● **Work to complete**
What you return must be an exact copy of the lines in the listing below between the line holding "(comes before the" and the line holding "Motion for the", inclusive, and nothing more.
□ □ □
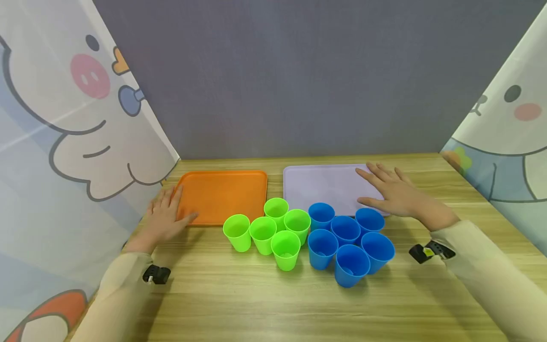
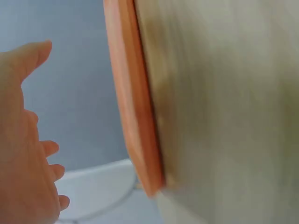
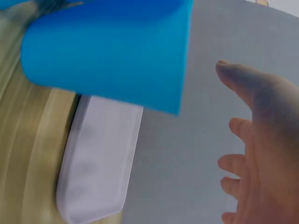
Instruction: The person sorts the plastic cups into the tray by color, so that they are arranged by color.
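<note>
The left hand [image 1: 164,218] and right hand [image 1: 395,194] are holding their fingers outspread, released — an orange tray [image 1: 222,197] lying beside the left's, a lilac tray [image 1: 322,187] near the right's, green cups [image 1: 263,232] and blue cups [image 1: 345,230] standing between.

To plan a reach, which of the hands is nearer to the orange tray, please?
Left. The left hand is by the left edge of the orange tray; the right hand is farther, at the right end of the lilac tray.
</note>
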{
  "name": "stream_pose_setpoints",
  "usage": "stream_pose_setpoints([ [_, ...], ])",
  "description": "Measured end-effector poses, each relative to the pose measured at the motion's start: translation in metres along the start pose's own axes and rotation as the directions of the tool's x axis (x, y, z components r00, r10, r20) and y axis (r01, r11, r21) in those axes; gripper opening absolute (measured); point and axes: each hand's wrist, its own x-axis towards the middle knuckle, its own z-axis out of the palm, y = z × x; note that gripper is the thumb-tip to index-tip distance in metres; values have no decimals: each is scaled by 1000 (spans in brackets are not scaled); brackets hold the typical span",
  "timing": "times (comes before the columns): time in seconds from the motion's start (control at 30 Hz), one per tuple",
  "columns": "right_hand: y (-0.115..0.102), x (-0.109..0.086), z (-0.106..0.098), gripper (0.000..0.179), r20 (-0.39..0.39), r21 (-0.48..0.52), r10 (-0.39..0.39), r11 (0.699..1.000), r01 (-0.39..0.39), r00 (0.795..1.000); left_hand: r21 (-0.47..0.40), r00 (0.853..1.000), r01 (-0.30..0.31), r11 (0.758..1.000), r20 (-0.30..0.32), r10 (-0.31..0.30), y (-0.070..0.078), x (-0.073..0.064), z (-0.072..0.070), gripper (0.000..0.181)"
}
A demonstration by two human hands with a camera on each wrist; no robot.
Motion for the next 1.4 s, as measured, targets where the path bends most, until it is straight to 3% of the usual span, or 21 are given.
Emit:
stream_pose_setpoints([
  [0.2,-13,13,-6,76,8,-14,-128,992,128,992,-52,999,34,998,-11,-35,-27,-4,5,98],
  [0.37,-28,24,-9,76,36,27,-219,975,218,975,-157,998,61,986,28,-57,-43,-5,8,103],
  [0.47,-38,33,-8,76,52,65,-264,963,261,963,-276,997,72,958,45,-61,-54,-6,11,107],
  [0.63,-59,50,-5,77,101,157,-311,943,294,945,-451,994,103,887,70,-79,-65,-7,13,111],
  [0.77,-75,62,-1,77,145,241,-340,923,300,929,-518,988,152,841,112,-110,-70,-7,15,114],
  [0.93,-90,79,7,74,189,350,-364,893,284,912,-581,985,172,796,124,-122,-77,-7,18,118],
  [1.17,-106,97,18,72,232,501,-354,842,201,906,-644,991,131,753,87,-98,-87,-7,25,122],
  [1.4,-117,110,27,72,279,557,-354,817,150,893,-703,993,116,702,80,-85,-92,-6,29,117],
])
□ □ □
● **Task result**
  "timing": "times (comes before the columns): time in seconds from the motion's start (control at 30 Hz), one per tuple",
  "columns": "right_hand: y (-0.115..0.102), x (-0.109..0.086), z (-0.106..0.098), gripper (0.000..0.179), r20 (-0.39..0.39), r21 (-0.48..0.52), r10 (-0.39..0.39), r11 (0.699..1.000), r01 (-0.39..0.39), r00 (0.795..1.000); left_hand: r21 (-0.47..0.40), r00 (0.853..1.000), r01 (-0.30..0.31), r11 (0.758..1.000), r20 (-0.30..0.32), r10 (-0.31..0.30), y (-0.070..0.078), x (-0.073..0.064), z (-0.072..0.070), gripper (0.000..0.181)"
}
A demonstration by two human hands with a camera on each wrist; no robot.
Motion for the next 1.4 s, as measured, targets where the path bends most, until it is straight to 3% of the usual span, or 21 are given.

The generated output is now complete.